Em entrevista à Gazeta do Povoo deputado federal Carlos Jordy (PL-RJ), vice-líder da oposição na Câmara, afirmou que um eventual processo de impeachment do ministro do Supremo Tribunal Federal (STF) Alexandre de Moraes “é uma questão de tempo”.
Nos últimos seis anos o STF, em especial sob a condução de Moraes, promoveu uma série de atos abusivos, como inquéritos inconstitucionais, prisões ilegais e censura a políticos, influenciadores e usuários comuns nas redes sociais, mirando principalmente orientações à direita conservadora.
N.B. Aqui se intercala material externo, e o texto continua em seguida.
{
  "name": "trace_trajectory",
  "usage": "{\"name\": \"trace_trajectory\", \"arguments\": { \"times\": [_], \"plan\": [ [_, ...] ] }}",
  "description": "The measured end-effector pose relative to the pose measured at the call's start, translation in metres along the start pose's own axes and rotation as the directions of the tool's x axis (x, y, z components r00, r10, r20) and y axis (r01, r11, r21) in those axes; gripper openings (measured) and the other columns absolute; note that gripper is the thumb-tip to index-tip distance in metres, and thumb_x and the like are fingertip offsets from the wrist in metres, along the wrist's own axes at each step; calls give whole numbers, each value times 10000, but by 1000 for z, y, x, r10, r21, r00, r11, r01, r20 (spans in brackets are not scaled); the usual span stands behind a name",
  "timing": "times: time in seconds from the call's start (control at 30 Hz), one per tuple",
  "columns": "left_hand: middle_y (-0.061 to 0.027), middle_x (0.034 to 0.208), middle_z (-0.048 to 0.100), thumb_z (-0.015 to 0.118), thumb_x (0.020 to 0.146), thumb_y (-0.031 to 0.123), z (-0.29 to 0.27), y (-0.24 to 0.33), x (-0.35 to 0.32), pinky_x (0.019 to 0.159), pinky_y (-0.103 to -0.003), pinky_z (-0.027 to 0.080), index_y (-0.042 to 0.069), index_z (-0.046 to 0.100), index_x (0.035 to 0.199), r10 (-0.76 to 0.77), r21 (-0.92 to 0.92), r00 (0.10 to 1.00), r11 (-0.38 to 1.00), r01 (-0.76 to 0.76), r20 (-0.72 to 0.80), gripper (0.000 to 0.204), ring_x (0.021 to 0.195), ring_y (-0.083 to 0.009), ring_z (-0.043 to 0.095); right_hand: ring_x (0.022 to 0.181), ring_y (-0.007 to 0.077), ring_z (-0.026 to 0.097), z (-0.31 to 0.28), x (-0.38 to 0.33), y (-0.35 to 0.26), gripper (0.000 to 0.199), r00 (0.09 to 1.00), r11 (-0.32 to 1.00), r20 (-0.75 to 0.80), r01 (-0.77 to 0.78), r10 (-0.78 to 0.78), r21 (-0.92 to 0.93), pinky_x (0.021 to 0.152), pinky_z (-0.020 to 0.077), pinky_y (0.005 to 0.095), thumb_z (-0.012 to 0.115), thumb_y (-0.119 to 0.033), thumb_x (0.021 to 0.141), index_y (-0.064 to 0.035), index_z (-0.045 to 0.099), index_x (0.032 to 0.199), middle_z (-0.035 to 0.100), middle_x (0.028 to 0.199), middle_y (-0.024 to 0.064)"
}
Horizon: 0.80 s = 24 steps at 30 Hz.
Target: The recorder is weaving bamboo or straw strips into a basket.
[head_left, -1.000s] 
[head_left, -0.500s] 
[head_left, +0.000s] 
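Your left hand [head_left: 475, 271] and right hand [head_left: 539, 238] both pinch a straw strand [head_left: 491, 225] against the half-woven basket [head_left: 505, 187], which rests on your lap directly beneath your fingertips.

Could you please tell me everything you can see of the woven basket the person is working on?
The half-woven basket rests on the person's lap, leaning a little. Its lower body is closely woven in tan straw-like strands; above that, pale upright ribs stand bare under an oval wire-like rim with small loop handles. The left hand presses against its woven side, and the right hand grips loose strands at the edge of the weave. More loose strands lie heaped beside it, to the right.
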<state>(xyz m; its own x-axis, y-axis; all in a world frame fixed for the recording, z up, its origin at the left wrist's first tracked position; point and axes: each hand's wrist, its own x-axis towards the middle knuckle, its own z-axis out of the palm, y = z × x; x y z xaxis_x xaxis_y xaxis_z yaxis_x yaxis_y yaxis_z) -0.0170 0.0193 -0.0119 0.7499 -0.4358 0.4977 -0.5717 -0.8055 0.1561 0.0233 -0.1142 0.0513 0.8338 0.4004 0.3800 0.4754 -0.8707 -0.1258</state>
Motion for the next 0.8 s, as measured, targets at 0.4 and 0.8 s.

Apesar disso, grande parte dos senadores, com destaque para os últimos presidentes que passaram pela Casa – Rodrigo Pacheco (PSD-MG) e Davi Alcolumbre (União-AP) – resistiram a iniciar qualquer processo de destituição de ministros.
A expectativa de lideranças conservadoras é de que o envolvimento de Moraes com o caso do banco Master faça com que o impeachment do ministro ganhe apoio de setores estratégicos que transcendem a direita. Investigações jornalísticas recentes apontaram que o magistrado teria pressionado o Banco Central para favorecer a instituição financeira, que possui contrato de R$ 129 milhões com o escritório de sua esposa. Os valores do contrato também vêm sendo planejados para grandes escritórios de advocacia como muito acima das mídias de mercado, mesmo para escritórios de elite.
Nesse caso, esse tipo de atuação poderia caracterizar conflito de interesses e violação dos deveres de imparcialidade e das reservas institucionais exigidas de magistrados. Moraes nega as acusações.
“Acredito que o impeachment de Alexandre de Moraes é algo natural e uma questão de tempo. Tem ficado cada vez mais claro para a sociedade que ele é uma pessoa extremamente inescrupulosa, narcisista, que não mede esforços para alcançar seus objetivos e muitas vezes ultrapassa as quatro linhas da Constituição”, diz Jordy.
“Aliás, não existe mais Constituição para ele. Ele simplesmente toma as decisões da sua cabeça, cometendo diversos abusos de autoridade, e isso nunca vai cessar. Então, diante de toda essa extrapolação de competência e dos consideráveis abusos de autoridade, caso um processo de impeachment avançado será algo natural”, prossegue o deputado.